Exercise aim: Go through the lines below, tally those that include the word "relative", and give only the tally.

Input data:
┌──
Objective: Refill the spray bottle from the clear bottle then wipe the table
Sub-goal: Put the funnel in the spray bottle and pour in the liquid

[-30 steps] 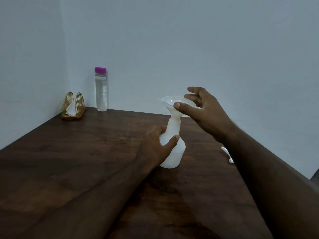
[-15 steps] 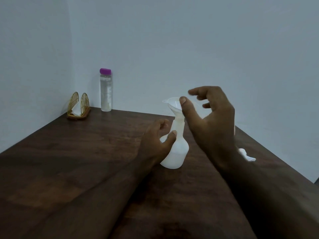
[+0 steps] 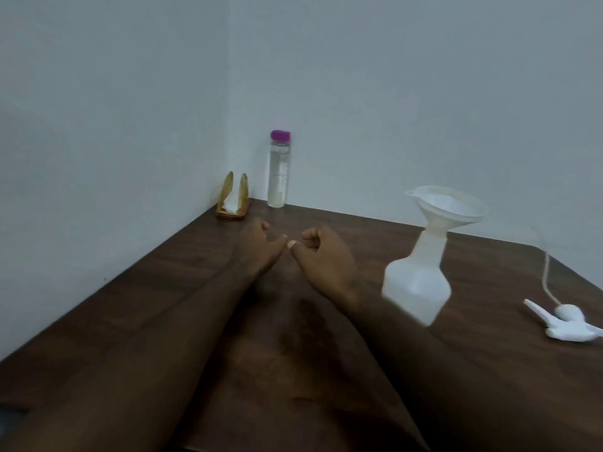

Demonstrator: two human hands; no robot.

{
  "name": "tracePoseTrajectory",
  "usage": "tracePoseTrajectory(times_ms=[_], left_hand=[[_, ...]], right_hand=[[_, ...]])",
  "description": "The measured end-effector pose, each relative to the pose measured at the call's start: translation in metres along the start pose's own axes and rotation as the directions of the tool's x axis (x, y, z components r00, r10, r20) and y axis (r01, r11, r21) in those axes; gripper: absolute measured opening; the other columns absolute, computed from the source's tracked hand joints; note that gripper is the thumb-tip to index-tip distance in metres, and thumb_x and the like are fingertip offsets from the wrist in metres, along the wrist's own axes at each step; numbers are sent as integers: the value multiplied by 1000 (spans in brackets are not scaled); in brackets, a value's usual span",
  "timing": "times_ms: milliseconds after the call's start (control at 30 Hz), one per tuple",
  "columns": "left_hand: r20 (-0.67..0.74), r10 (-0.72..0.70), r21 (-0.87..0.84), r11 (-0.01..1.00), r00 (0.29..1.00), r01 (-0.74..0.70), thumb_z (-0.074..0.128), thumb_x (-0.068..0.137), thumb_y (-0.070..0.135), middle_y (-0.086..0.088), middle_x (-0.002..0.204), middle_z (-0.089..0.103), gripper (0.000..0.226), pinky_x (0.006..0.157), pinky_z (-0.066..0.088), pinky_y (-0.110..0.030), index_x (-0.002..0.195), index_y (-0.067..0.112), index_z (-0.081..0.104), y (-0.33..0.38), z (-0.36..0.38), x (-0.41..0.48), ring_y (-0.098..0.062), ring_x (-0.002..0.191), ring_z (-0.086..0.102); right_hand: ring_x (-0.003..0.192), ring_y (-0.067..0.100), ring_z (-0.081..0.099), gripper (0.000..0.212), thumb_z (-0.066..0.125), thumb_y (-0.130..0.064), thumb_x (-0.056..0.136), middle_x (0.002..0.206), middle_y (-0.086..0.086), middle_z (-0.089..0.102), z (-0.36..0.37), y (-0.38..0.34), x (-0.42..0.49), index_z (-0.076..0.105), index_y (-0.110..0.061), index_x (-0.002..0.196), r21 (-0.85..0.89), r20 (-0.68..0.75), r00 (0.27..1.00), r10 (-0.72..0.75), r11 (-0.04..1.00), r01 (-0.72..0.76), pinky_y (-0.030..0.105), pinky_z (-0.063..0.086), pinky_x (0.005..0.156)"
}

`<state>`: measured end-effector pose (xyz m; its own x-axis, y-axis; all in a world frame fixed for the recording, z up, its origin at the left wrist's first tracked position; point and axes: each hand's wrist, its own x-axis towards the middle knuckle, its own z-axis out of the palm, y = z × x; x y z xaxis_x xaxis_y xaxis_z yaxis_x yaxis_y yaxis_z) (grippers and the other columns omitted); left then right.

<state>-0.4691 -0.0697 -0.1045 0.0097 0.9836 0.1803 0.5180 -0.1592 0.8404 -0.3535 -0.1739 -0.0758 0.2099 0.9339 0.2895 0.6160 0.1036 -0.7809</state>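
- Head view: the dark brown wooden table (image 3: 137, 321) fills the lower frame and meets pale grey walls in a corner at the back.
- The left hand (image 3: 257, 249) and right hand (image 3: 326, 259) reach forward side by side over the middle of the table, thumbs nearly touching. The fingers of both are loosely curled and hold nothing.
- The white translucent plastic spray bottle (image 3: 416, 285), its head removed, stands on the table just right of the right hand, apart from it. It looks tilted in this wide-angle view.
- A white plastic funnel (image 3: 447, 207) sits in the spray bottle's neck.
- The white spray head with its thin dip tube (image 3: 567, 324) lies on the table near the right edge.
- The tall clear bottle with a purple cap (image 3: 279, 171) stands upright in the far corner against the wall, well apart from both hands.
- A gold wire napkin holder with white napkins (image 3: 233, 200) sits just left of the clear bottle.
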Motion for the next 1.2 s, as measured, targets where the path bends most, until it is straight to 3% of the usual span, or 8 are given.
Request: tracePoseTrajectory(times_ms=[67,167,367,533,667,967,1200], left_hand=[[-44,-27,-8,1000,999,27,70,79,49,-9,118,58,64,86,46,-34,127,15,46,-19,-11,7,-22,104,57],[21,-74,-60,995,997,75,66,73,64,-10,121,59,82,86,48,-36,134,16,38,-27,-22,24,-26,104,61],[-11,-18,-98,995,1000,17,65,83,48,-15,122,59,69,78,40,-30,134,12,37,-38,-10,68,-28,109,58],[-2,11,-56,998,1000,-12,72,80,46,-14,135,50,84,101,41,-37,143,10,30,-43,1,85,-27,123,50],[-29,79,-84,993,996,-81,74,76,49,-13,135,50,90,101,44,-42,144,12,28,-50,2,86,-26,122,51],[-39,93,-146,985,995,-97,73,78,45,-13,133,52,83,98,46,-37,143,15,30,-53,4,90,-26,120,52],[-19,76,-150,986,997,-78,72,79,40,-14,129,55,80,95,47,-36,142,15,31,-53,3,91,-26,117,54]], right_hand=[[106,16,57,42,64,-42,88,112,-1,60,20,1,27,56,-16,120,0,11,999,50,999,-50,26,45,83],[107,17,55,48,64,-43,88,117,2,59,45,0,68,52,-14,124,-6,58,993,101,995,-101,30,46,84],[103,23,58,48,67,-39,84,106,8,59,94,10,160,51,-6,115,6,26,993,115,993,-115,34,49,82],[127,33,49,75,70,-38,86,138,17,49,111,17,226,34,0,139,-35,-37,986,165,986,-166,38,46,98],[129,34,49,83,76,-37,81,140,20,47,121,18,264,32,3,138,42,-129,977,168,986,-164,42,47,101],[130,34,49,76,75,-37,83,139,19,49,137,16,322,34,2,134,-84,-229,971,73,992,-94,38,42,103],[122,34,55,63,71,-38,87,130,18,57,125,22,324,48,2,129,-223,-171,985,3,974,-41,43,47,101]])
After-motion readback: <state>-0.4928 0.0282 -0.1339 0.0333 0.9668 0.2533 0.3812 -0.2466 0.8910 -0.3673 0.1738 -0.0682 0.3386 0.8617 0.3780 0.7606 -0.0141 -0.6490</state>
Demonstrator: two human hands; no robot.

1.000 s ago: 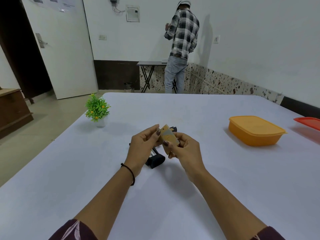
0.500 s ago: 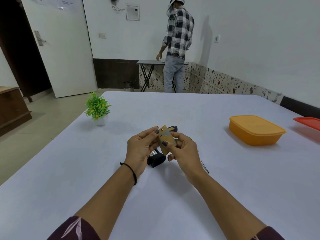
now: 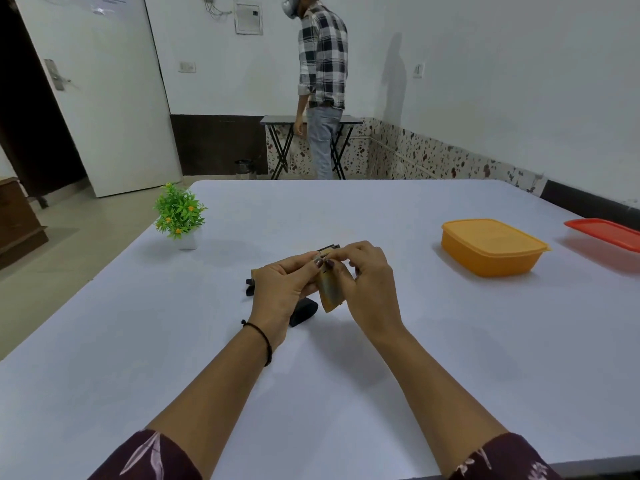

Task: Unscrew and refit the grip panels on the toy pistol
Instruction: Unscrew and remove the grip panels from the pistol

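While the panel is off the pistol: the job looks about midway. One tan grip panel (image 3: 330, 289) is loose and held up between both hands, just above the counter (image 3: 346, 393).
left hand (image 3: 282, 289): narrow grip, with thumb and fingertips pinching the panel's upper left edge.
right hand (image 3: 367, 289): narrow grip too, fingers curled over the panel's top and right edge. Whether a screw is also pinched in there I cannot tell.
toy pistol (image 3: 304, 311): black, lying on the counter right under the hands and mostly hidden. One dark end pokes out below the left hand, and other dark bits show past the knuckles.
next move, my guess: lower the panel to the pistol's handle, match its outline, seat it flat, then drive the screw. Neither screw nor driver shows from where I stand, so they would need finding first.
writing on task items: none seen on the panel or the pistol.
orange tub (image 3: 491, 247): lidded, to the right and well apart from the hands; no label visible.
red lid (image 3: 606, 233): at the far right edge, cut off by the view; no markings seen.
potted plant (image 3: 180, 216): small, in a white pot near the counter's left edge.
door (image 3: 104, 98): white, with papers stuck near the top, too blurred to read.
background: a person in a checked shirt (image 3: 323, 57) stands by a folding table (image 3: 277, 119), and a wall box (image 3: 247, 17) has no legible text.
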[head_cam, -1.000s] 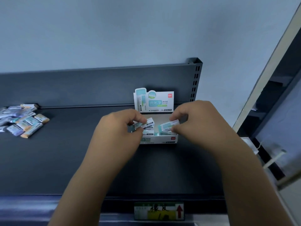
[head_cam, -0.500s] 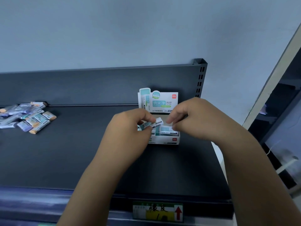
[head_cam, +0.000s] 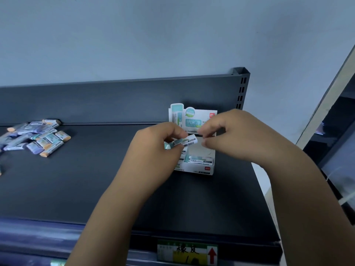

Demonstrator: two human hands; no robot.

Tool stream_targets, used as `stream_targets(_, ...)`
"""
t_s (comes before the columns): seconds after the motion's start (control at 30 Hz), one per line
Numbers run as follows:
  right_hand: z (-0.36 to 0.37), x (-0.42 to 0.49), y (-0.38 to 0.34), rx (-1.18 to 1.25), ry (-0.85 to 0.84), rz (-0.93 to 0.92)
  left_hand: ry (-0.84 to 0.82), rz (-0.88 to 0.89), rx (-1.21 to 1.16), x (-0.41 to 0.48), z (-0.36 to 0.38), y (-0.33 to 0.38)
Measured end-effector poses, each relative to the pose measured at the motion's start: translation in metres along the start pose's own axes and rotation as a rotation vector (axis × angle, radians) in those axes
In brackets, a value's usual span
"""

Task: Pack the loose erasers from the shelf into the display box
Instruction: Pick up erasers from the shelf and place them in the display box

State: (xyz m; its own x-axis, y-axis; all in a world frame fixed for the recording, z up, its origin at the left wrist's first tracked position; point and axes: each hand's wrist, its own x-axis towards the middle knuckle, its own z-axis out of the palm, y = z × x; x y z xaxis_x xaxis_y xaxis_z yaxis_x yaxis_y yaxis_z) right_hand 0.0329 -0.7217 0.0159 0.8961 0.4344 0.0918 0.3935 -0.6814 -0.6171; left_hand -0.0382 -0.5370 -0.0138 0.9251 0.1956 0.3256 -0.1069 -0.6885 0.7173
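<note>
The box (head_cam: 198,168) stands on the dark shelf (head_cam: 80,181), near its right end, with its printed card upright at the back. All places below are told from this box.

The left hand (head_cam: 157,150) hangs just above the box's left front corner. Its grip is pressed together: thumb on top and curled fingers beneath pinch an eraser (head_cam: 189,141), which lies nearly level with its barcode side up and its free end pointing right over the box's open top. A teal wrapped end shows under the thumb on the left. I cannot tell whether that is the same eraser or a second one.

The right hand (head_cam: 238,137) hangs above the box's right side. Its fingers are curled, and forefinger and thumb stand a little apart, just beside the eraser's free end. Whether they touch it, and so whether this grip holds anything, cannot be told.

Inside the box, packed erasers (head_cam: 199,159) lie flat against the front wall.

Well to the left of the box, near the shelf's back panel, lies the loose pile (head_cam: 40,140) of wrapped erasers.

In front of the box, on the shelf's front edge, sits a price label (head_cam: 187,253) with a red arrow.
</note>
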Motion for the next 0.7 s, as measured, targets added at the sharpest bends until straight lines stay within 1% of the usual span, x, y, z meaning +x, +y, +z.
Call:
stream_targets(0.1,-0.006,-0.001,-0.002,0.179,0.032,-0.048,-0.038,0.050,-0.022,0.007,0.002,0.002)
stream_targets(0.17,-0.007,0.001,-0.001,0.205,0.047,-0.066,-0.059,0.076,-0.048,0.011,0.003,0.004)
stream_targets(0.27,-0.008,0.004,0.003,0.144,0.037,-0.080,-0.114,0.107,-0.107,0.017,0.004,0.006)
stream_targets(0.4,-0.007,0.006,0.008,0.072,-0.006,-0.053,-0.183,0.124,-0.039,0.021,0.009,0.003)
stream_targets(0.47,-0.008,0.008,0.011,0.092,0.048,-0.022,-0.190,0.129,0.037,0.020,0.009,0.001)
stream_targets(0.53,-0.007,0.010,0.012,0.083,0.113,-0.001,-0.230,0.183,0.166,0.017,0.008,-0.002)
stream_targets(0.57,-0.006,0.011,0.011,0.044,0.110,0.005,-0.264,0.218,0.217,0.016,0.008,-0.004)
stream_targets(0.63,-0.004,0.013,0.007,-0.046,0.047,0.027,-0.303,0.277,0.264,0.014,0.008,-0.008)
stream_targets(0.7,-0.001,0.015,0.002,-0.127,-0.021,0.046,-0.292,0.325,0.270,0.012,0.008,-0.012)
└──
Completed exercise: 2